In Prime Minister’s Questions yesterday, Corbyn gave a clear commitment that his party would oppose any post-Brexit budget, a day after the last Labour chancellor joined the current chancellor to warn of cuts in the event of Brexit! Meanwhile, the Labour Mayor of London has been happy to share a platform with Cameron, the man who effectively called him a terrorist sympathiser.

Labour’s position, taken as a whole, is farcical. A rump of MPs support Leave for largely chauvinist reasons; the Blairite wing of the party is in a united front with the ‘moderate’ wing of the Tory Party; while Jeremy Corbyn, a man who has opposed the EU for more than 30 years, makes the socialist case for it on his own. No wonder the debate has been completely characterised by a row between two wings of the Tory Party.

If Corbyn had led a mass anti-austerity Brexit campaign on an independent working class basis, the whole situation could have been transformed. Corbyn and Labour could have stood in opposition to both European and British corruption and cuts, highlighting the fact that the EU’s policies of privatisation and austerity are in direct conflict with the Labour leader’s own programme of public ownership and taxes on the rich.

Instead of this, we have left-wingers actively campaigning to defend one Tory government in order to prevent an even more reactionary Tory government coming to power. In this way, the ‘moderate’ Tories support the banks, the Labour right-wing supports the ‘moderates’, and the left-wing supports the right-wing, all to the detriment of British workers.

Reject this referendum

Neither of the options on the ballot paper offer anything to British workers except further austerity and attacks on working conditions. To present a vote to Leave as anything progressive ignores the entire nature of the Leave campaign. Meanwhile, to present a vote to Remain as the defence of migrants and workers’ rights ignores the very real attacks on migrants and destruction of workers’ rights currently taking place all over Europe, including in Britain, under the watchful eye of the European Union and its institutions. Neither option can be supported by socialists.

We reject this reactionary plebiscite and accordingly call for workers and youth to boycott it and spoil their ballots in protest. However, by itself this of course achieves nothing. The most important battles are yet to come. Regardless of the result in this referendum, all the lies and threats from both sides will be conveniently forgotten and all that will be left is austerity and attacks, as workers, youth, and the poor are made to pay for this crisis of capitalism. In or Out: under capitalism, it will always be the bosses and the bankers who make all the real decisions in society, with ordinary people left to foot the bill for the failings of their system.

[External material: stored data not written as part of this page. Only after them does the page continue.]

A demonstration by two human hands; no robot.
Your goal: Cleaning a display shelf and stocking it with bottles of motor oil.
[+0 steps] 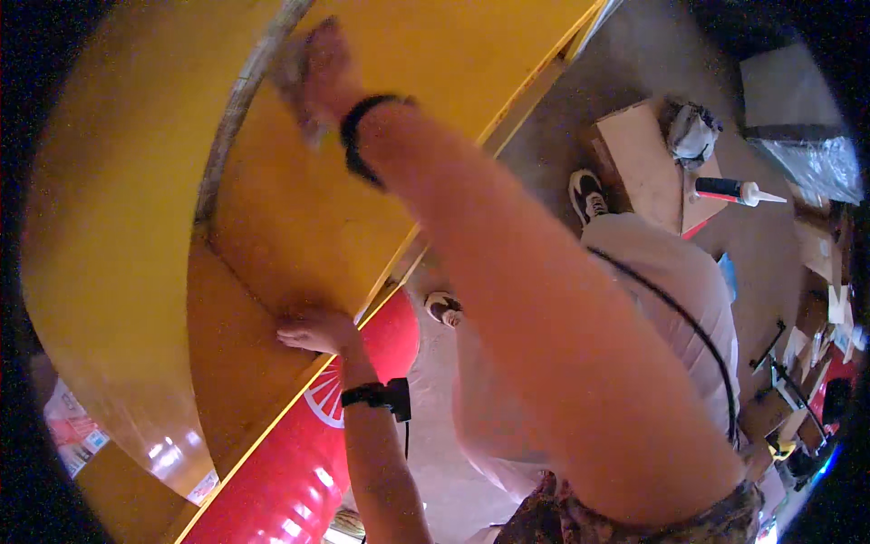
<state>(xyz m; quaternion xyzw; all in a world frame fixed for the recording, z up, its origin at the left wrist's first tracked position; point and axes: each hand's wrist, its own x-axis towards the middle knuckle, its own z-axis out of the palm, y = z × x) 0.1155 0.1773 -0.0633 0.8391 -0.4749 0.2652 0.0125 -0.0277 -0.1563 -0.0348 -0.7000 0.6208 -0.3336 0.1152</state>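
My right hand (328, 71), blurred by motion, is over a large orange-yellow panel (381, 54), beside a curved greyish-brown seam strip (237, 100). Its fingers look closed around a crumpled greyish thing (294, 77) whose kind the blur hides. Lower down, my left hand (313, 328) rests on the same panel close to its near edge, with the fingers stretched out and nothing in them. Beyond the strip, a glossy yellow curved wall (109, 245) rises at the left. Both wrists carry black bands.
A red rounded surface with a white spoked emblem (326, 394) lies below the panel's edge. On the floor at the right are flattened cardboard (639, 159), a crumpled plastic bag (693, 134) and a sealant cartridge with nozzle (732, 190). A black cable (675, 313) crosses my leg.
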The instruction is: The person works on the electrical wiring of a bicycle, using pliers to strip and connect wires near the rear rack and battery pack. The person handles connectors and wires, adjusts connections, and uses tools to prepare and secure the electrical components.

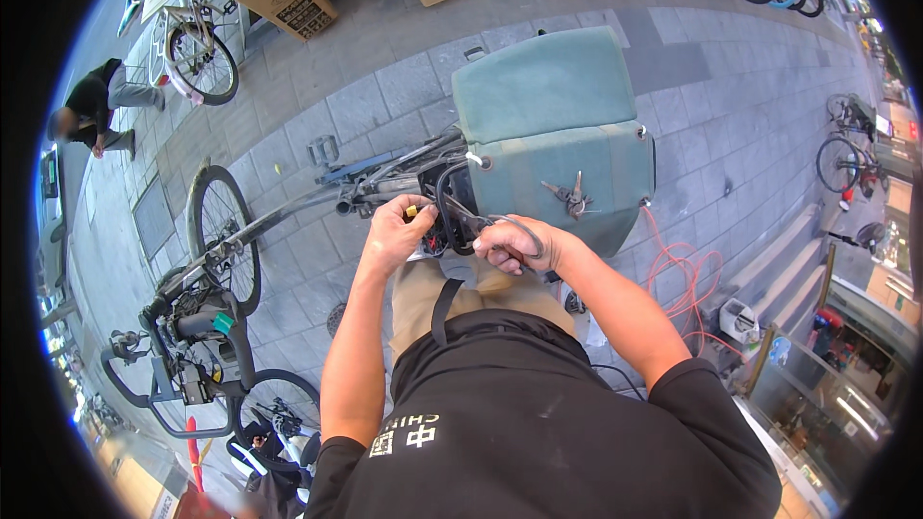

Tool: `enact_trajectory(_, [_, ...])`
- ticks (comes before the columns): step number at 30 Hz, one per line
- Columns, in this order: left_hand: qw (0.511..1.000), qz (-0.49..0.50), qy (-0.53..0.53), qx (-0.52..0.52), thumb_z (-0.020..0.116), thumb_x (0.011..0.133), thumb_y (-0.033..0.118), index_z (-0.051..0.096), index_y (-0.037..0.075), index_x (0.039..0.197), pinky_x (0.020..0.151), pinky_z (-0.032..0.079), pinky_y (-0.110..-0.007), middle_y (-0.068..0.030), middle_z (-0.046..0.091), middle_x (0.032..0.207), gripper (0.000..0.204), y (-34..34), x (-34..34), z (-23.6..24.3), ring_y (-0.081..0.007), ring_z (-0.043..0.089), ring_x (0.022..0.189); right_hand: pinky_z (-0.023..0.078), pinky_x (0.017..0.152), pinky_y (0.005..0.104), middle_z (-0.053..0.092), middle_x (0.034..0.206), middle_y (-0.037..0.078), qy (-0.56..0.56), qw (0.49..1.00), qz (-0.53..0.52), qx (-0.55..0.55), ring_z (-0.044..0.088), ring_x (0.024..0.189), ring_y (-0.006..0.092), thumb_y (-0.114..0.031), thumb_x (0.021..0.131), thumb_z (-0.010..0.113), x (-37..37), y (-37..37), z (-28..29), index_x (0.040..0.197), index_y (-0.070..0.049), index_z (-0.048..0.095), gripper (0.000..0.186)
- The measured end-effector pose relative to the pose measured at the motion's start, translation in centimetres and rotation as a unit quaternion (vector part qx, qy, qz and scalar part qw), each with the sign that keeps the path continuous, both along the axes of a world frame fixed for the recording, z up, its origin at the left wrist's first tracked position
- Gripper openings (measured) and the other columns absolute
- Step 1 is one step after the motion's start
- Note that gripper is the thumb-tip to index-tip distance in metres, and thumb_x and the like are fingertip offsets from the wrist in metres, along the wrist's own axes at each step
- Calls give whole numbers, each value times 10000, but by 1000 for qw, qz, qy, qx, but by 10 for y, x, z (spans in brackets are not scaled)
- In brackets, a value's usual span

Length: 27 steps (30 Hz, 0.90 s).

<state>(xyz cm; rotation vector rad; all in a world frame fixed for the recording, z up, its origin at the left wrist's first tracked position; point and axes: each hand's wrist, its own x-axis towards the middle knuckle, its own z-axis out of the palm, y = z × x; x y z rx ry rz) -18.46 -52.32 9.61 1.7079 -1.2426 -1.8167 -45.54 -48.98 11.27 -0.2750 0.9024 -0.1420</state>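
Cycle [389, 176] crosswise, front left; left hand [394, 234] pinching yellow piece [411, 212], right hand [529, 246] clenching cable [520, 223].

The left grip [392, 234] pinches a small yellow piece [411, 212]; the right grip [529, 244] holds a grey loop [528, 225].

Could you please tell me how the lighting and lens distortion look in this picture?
In the head view, daylight looks soft; left hand and right hand are reasonably clear; paving lines bow with fisheye distortion; black fills the corners; shop lights glare at lower right.
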Motion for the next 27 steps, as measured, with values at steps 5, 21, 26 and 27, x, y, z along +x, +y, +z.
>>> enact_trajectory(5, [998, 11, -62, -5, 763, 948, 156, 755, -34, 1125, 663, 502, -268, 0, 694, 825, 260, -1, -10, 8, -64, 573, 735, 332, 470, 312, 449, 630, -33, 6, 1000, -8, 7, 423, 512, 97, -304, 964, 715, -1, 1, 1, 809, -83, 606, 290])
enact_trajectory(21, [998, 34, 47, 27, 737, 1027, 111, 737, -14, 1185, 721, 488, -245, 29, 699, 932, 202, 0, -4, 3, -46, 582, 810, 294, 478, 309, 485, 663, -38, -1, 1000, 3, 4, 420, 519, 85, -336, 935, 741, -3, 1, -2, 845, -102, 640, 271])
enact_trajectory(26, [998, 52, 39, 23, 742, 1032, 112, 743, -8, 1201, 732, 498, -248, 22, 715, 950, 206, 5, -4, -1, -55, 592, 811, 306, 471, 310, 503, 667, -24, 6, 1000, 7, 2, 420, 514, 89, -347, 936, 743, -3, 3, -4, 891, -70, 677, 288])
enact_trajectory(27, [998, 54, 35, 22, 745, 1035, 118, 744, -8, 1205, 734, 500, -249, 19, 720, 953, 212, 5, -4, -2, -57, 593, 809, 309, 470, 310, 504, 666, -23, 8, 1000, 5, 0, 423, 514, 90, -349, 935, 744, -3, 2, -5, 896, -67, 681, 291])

The task for workers and youth, therefore, is to build a mass movement capable of fighting for a genuine alternative to austerity - an alternative of a bold socialist programme. Leave or Remain, Corbyn and the other leaders of the labour movement should be going on the offensive to defeat the Tories (both of the pro-Brexit and pro-EU variety) with such a programme.

It is clear, however, that Corbyn and his huge support amongst workers and youth are being constantly undermined in this aim by a clique of right-wing Labour MPs who have more in common with the Tory government than their own voters. Labour Party members should use their democratic rights to kick out these Blairite careerists and replace them with elected representatives who are willing to defend Corbyn and the programme that he was elected on.

Brexit or no Brexit, we must fight for socialism in Britain, in Europe, and across the world.

Boycott this reactionary plebiscite!

Down with the Tory government – Labour to power on a socialist programme!

Down with the EU – for a Socialist United States of Europe!